Tuticorin Alkali Chemicals & Fertilizers operates within the commodity chemicals industry, a sector often subject to cyclical demand and pricing pressures. The company’s recent stock performance contrasts with the broader market’s relative stability, highlighting sector-specific challenges that may be influencing investor sentiment.



While the Sensex maintains a bullish technical stance, the stock’s consistent trading below all major moving averages indicates that it has not benefited from the broader market’s momentum. This divergence underscores the importance of company-specific factors in shaping stock performance within the commodity chemicals space.



Profitability Trends and Market Valuation


Over the past year, the company’s profits have declined by approximately 49.3%, a figure that aligns closely with the stock’s negative return over the same period. This correlation between earnings contraction and share price movement reflects the market’s response to the company’s financial results.



Despite the subdued profit trends, the company’s valuation metrics suggest it is trading at a discount relative to its historical peer group averages. This valuation gap may be indicative of market caution or a reflection of the company’s recent financial performance.

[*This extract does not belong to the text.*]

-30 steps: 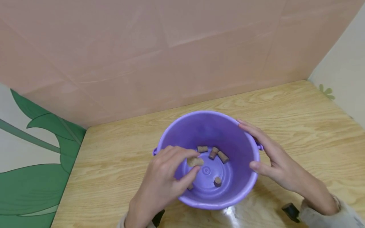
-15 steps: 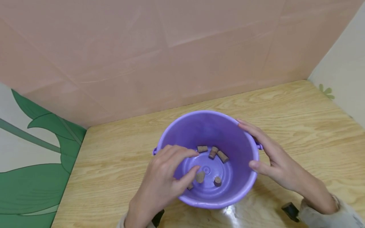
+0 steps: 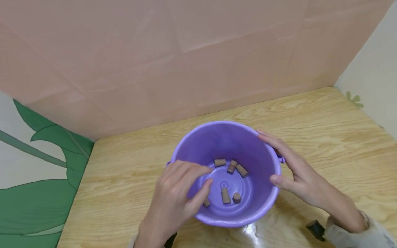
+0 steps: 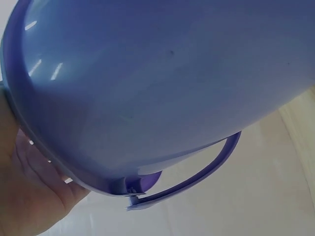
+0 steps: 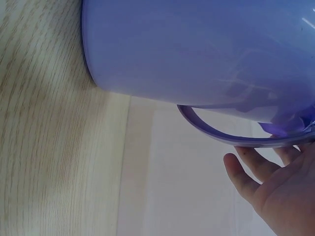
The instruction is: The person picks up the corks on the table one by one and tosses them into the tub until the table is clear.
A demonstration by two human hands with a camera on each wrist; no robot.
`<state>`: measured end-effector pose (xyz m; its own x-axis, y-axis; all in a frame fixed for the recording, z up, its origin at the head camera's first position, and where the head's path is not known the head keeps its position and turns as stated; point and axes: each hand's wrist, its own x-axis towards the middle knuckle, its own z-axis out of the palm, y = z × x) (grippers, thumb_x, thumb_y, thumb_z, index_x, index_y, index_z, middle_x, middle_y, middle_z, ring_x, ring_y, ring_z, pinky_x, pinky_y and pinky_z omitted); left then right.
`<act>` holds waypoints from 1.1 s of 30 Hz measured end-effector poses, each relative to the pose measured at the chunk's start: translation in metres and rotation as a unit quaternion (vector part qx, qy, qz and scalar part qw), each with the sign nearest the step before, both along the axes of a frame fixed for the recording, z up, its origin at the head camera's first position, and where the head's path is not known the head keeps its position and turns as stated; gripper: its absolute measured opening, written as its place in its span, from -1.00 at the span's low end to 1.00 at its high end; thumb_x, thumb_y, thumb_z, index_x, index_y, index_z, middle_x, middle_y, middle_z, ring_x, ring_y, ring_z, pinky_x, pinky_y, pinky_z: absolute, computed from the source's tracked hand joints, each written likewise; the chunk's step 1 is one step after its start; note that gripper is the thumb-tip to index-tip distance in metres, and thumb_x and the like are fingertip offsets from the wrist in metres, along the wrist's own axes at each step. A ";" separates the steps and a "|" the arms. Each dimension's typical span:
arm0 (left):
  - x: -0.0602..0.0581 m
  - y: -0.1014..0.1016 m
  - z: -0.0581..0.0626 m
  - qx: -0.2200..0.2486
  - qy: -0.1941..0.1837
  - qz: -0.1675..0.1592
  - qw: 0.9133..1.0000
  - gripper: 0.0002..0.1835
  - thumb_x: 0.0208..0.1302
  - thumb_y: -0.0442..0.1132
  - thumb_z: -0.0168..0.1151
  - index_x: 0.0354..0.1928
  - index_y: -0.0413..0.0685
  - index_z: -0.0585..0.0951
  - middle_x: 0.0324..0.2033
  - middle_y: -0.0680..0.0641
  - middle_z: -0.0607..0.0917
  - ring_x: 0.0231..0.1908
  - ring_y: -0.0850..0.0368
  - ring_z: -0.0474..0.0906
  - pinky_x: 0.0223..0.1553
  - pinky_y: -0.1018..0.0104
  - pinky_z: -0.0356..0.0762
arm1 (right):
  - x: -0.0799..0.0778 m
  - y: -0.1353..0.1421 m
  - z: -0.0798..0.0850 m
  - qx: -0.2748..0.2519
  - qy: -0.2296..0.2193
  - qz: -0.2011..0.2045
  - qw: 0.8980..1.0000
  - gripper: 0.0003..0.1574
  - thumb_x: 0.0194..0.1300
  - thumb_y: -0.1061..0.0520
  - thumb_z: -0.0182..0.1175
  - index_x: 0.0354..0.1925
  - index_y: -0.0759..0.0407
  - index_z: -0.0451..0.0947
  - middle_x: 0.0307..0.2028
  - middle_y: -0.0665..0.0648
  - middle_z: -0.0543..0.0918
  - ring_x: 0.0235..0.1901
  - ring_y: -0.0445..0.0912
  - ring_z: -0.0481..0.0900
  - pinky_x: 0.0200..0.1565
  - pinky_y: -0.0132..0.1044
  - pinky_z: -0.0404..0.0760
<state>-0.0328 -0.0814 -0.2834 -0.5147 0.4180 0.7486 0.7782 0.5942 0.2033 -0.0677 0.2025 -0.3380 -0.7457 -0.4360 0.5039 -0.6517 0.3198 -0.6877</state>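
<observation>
A purple bucket (image 3: 229, 223) stands upright on the wooden table. Several corks lie on its floor, among them a tan cork (image 3: 225, 195) beside a darker cork (image 3: 237, 197) standing on end. My left hand (image 3: 173, 193) hovers over the bucket's left rim, thumb and index finger apart, holding nothing. My right hand (image 3: 297, 175) holds the bucket's right rim, thumb tip over the edge and fingers along the outside. In the right wrist view, that hand's fingers (image 5: 241, 177) extend past the bucket's handle (image 5: 216, 135); the outer ones stand off the wall.
Behind the table (image 3: 130, 172) rises a pinkish sheet (image 3: 186, 69). A panel with green leaves (image 3: 34, 206) borders the left side, and a pale wall (image 3: 375, 75) the right. A small dark object (image 3: 316, 230) lies by the right sleeve.
The tan cork has left my left fingers and dropped to the bucket's floor. My left hand has drawn slightly left. The right hand stays on the rim.
</observation>
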 end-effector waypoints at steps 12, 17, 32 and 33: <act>0.015 0.003 0.008 -0.025 0.138 -0.080 0.987 -0.86 0.05 -0.22 0.24 -0.33 -0.05 0.65 -0.42 0.08 0.65 -0.36 0.21 0.53 -0.25 0.45 0.47 | 0.000 0.000 0.001 0.001 0.004 0.004 1.000 -0.05 0.05 0.13 0.25 0.35 0.24 0.07 0.36 0.19 0.15 0.12 -0.20 0.38 -0.09 -0.49 0.43; 0.022 0.004 0.001 -0.040 0.156 -0.106 0.981 -0.81 0.03 -0.16 0.27 -0.27 0.00 0.67 -0.37 0.11 0.67 -0.31 0.24 0.54 -0.19 0.46 0.48 | 0.000 0.000 0.000 0.002 0.004 0.002 1.000 -0.05 0.05 0.13 0.25 0.35 0.24 0.07 0.36 0.19 0.16 0.12 -0.19 0.38 -0.09 -0.48 0.43; 0.051 -0.001 -0.003 -0.090 0.093 -0.115 0.985 -0.77 0.09 -0.09 0.23 -0.18 0.16 0.66 -0.27 0.22 0.63 -0.23 0.35 0.47 -0.14 0.56 0.38 | 0.001 0.000 0.000 0.004 -0.002 -0.001 1.000 -0.02 0.03 0.15 0.26 0.36 0.22 0.06 0.37 0.19 0.15 0.12 -0.20 0.38 -0.10 -0.48 0.45; 0.056 0.000 -0.001 -0.090 0.055 -0.116 0.988 -0.77 0.09 -0.10 0.22 -0.17 0.17 0.65 -0.26 0.24 0.61 -0.21 0.38 0.45 -0.11 0.59 0.36 | 0.001 0.000 0.000 0.004 -0.001 0.000 1.000 -0.02 0.03 0.15 0.26 0.36 0.22 0.06 0.37 0.19 0.14 0.13 -0.20 0.38 -0.09 -0.48 0.44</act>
<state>0.0234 -0.0813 -0.2847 -0.3097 0.6468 0.6970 0.9091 0.4162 0.0177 -0.0670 0.2030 -0.3379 -0.7469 -0.4397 0.4987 -0.6500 0.3249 -0.6870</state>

Summary of Key Financial Metrics


To summarise, Tuticorin Alkali Chemicals & Fertilizers’ key financial indicators as of the latest reporting periods include:



  • Operating cash flow for the year: Negative Rs.7.63 crores

  • Interest expense for nine months: Rs.4.83 crores, with a 41.64% increase

  • Profit after tax for six months: Rs.19.44 crores, down 28.45%

  • Debt to EBITDA ratio: 0.62 times

  • Return on capital employed (ROCE): 24.5%

  • Enterprise value to capital employed: 2.8



These figures provide a snapshot of the company’s financial standing amid a challenging market environment and a declining stock price.



Conclusion


Tuticorin Alkali Chemicals & Fertilizers’ stock reaching a 52-week low of Rs.48.6 reflects a period of sustained price pressure and financial headwinds. The stock’s underperformance relative to the broader market and its sector peers is underscored by declining profits, increased interest expenses, and negative operating cash flow. While valuation metrics indicate some relative attractiveness, the company’s current trading below all major moving averages signals ongoing challenges in regaining upward momentum.



Investors and market participants will continue to monitor the company’s financial disclosures and market developments to assess how these factors evolve in the coming periods.